Читать «Краса гарема» онлайн - страница 9

Елена Арсеньева

Да-с, увязал – и помолчал сочувственно. Марья Романовна Любавинова слыла и красавицей, и умницей, и всякому мужчине могла бы составить счастие. К тому же, по слухам, от покойного супруга досталось ей немалое наследство, как в недвижимости, так и ассигнациями и ценными бумагами. Но она была ближайшей родственницей Натальи Сосновской, и отвергнуть одну кузину, чтобы взять в жены другую, предпочесть состоятельную даму небогатой – поступок для Казанцева, конечно же, совершенно немыслимый. Скандал, бесчестие, позор Сосновских, ссора со старинным другом отца, до конца дней прилипшая слава охотника за приданым и человека, своего слова не держащего, к тому же не уважающего памяти боевого офицера Любавинова, сложившего голову на Кавказе, где и сам Казанцев рисковал жизнью до того, как начал помышлять об отставке, – нет, чтобы все это выдержать, нужны нервы покрепче, нежели те, коими обладает Александр Петрович Казанцев!

– Да ладно взоры тупить и голову клонить долу! – вдруг воскликнул Охотников, принадлежавший, как показалось Свейскому, к числу людей, которые и других своими печалями не обременяют, и сами невзгоды чужие взваливать на свои плечи нипочем не желают. – Сколько ни живу на свете, одно заметил, самое главное: все так или иначе улаживается. Надобно только набраться терпения и положиться на волю Божию. Другое дело, что Его воля не всегда совпадает с нашим пониманием справедливости. Любит Он награждать ненавидящих нас и ненавидимых нами, а нас обижать. Но с этим мы ничего поделать не можем, потому принуждены смиряться, в утешение себе оставляя сакраментальную фразу: непрямыми путями ведет нас Господь к счастью… и молить Господа, чтобы хватило нашей жизни убедиться в Его правоте.
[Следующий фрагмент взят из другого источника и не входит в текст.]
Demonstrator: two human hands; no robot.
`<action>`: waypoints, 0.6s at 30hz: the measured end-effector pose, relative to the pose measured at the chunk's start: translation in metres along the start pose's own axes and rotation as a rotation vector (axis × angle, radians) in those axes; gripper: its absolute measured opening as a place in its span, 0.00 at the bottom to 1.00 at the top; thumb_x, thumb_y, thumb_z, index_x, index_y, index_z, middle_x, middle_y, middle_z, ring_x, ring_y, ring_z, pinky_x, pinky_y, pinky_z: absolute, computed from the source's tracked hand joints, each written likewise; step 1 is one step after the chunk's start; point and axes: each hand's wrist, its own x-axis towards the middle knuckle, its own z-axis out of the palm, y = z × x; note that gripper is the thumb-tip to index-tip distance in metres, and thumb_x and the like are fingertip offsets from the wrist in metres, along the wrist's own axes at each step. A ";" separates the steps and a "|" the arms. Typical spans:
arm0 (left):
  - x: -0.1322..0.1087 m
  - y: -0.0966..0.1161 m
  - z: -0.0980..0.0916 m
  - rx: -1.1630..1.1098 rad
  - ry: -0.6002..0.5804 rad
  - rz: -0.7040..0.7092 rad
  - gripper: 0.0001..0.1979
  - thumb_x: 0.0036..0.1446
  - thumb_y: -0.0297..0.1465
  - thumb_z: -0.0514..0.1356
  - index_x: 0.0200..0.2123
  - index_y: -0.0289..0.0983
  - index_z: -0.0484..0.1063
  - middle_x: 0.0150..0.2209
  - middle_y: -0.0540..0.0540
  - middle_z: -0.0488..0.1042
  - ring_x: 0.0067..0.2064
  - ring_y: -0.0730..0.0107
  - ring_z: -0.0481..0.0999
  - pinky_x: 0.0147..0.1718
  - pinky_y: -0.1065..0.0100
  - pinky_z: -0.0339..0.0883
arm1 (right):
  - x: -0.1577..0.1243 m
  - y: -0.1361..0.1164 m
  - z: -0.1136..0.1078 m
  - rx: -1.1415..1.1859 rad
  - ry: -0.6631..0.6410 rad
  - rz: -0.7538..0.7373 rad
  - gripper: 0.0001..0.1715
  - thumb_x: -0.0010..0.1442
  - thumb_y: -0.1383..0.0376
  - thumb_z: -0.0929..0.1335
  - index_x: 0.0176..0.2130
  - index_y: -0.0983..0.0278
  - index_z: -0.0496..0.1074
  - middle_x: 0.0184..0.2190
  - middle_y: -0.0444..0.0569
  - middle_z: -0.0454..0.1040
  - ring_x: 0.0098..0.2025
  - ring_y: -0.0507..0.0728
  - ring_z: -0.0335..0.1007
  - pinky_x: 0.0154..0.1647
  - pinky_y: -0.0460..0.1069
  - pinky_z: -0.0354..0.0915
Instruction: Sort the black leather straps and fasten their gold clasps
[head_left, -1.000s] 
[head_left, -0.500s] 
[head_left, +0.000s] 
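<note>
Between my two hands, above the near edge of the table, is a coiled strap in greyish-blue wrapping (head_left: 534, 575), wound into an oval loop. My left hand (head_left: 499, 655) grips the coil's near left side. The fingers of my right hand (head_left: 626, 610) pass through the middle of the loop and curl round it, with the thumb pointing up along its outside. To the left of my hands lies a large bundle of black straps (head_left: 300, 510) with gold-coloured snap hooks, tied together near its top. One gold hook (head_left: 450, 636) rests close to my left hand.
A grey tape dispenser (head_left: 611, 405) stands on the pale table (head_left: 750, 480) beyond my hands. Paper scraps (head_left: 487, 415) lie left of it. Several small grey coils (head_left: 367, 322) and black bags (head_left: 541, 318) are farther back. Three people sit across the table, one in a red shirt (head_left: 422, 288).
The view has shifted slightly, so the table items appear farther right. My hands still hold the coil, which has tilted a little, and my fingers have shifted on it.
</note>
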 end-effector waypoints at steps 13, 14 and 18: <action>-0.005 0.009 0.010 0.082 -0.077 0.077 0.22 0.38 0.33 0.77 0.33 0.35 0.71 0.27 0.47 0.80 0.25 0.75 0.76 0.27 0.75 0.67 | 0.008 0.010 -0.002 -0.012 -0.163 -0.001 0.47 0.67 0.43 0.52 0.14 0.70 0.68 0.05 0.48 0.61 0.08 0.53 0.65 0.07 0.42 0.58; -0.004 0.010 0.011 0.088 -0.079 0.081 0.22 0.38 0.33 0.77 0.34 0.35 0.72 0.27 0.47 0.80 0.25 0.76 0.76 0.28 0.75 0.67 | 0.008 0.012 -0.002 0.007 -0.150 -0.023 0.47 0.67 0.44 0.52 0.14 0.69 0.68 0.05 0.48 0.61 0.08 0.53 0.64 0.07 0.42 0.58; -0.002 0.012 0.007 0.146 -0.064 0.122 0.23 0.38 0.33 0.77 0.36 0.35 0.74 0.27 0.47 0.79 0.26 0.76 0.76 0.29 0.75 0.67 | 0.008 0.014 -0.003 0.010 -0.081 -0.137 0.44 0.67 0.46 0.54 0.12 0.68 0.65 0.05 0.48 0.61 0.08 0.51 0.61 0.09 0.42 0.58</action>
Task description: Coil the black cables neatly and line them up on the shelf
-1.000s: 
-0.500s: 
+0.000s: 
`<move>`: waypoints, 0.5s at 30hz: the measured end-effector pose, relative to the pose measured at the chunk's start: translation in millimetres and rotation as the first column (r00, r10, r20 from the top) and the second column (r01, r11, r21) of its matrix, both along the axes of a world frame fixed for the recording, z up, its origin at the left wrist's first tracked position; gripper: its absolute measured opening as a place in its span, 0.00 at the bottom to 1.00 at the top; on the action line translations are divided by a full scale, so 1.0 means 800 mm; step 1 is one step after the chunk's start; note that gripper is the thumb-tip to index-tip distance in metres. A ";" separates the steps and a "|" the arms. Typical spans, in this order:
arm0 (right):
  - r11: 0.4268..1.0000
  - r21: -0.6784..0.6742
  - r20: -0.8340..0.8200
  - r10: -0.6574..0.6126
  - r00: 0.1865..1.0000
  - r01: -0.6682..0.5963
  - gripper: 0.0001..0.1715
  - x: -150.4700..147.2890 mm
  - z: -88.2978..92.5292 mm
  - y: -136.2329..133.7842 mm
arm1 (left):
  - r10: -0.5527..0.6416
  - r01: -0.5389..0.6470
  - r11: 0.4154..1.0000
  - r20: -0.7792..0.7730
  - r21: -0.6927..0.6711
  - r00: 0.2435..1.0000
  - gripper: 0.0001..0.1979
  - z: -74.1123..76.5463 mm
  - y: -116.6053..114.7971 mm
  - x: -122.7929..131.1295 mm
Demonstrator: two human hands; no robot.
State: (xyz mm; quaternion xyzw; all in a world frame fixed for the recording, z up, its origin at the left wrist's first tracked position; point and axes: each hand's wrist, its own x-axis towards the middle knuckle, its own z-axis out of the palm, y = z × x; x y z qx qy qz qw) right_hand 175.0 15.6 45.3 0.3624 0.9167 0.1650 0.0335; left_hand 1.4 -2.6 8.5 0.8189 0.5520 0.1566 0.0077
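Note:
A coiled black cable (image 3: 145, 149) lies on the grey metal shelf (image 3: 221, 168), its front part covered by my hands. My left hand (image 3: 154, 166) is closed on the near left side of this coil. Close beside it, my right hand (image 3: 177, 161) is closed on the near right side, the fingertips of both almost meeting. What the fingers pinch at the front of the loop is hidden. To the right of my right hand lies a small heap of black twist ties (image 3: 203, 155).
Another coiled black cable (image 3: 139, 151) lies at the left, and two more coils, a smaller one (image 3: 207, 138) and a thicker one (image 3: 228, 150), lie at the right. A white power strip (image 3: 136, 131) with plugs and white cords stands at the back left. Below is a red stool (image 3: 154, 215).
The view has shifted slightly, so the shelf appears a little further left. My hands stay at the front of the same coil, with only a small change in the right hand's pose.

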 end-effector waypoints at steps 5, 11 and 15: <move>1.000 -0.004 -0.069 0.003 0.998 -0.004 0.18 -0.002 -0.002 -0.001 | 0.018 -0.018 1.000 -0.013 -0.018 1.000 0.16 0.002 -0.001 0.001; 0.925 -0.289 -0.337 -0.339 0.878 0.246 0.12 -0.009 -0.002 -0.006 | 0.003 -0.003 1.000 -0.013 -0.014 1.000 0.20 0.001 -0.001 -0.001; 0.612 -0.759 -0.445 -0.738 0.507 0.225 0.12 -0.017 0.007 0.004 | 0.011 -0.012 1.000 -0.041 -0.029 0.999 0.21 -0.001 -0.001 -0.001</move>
– Да ты, брат Охотников, оказывается, философ и фаталист! – усмехнулся Казанцев. – И немножко святоша и ханжа. Давно ли?

– В святости чрезмерной, тем паче в ханжестве не замечался отродясь, за что и бывал без счета бит и таскан за вихры няньками и гувернерами, – бодро заявил Охотников, подмигивая шалым зеленым глазом, а его рыжеватые волосы при этом словно бы сделались вовсе огненными от внутреннего задора. – Что ж касаемо до фатализма, то страдаю сим недугом с тех самых пор, как был ранен в разведке чеченской пулею, слетел с седла и, лишенный сознания, оказался покинут своим товарищем, который ударился в бегство. Эту историю я не слишком люблю рассказывать, но коли уж так к слову пришлось… Слушайте, господа, она весьма поучительна. Итак, взяли меня в плен раненного и швырнули в яму в ожидании выкупа. Ситуация довольно обычная среди наших кавказских приключений! Вскорости в ту же ямину ко мне сбросили голову неверного товарища моего, меня в трудную минуту покинувшего на произвол судьбы и врага. Это был первый случай для подкрепления моего фатализма… Разумеется, над случившимся я нимало не злорадствовал: и потому, что жаль было дурака, и потому, что отныне смердело в моей и без того вонючей ямине еще и мертвечиною. К тому же, я не сомневался, что очень скоро за тем несчастным и сам последую, ведь у меня не имелось тогда ни своих капиталов, ни родительских. Матушка моя в ту пору едва сводила концы с концами, это уж после наши обстоятельства значительно поправились, а тогда платить за мою жизнь было некому и нечем. Вдобавок рана моя начала нагнаиваться, и я предполагал, что от антонова огня помру прежде, нежели от сабли разгневанного моей неплатежеспособностью аги, меня пленившего. Но случилось так, что я был отбит нашим боевым отрядом. Вот тут мой фатализм и еще пуще укрепился – вторично. Теперь я ожидаю, когда третий случай к тому представится.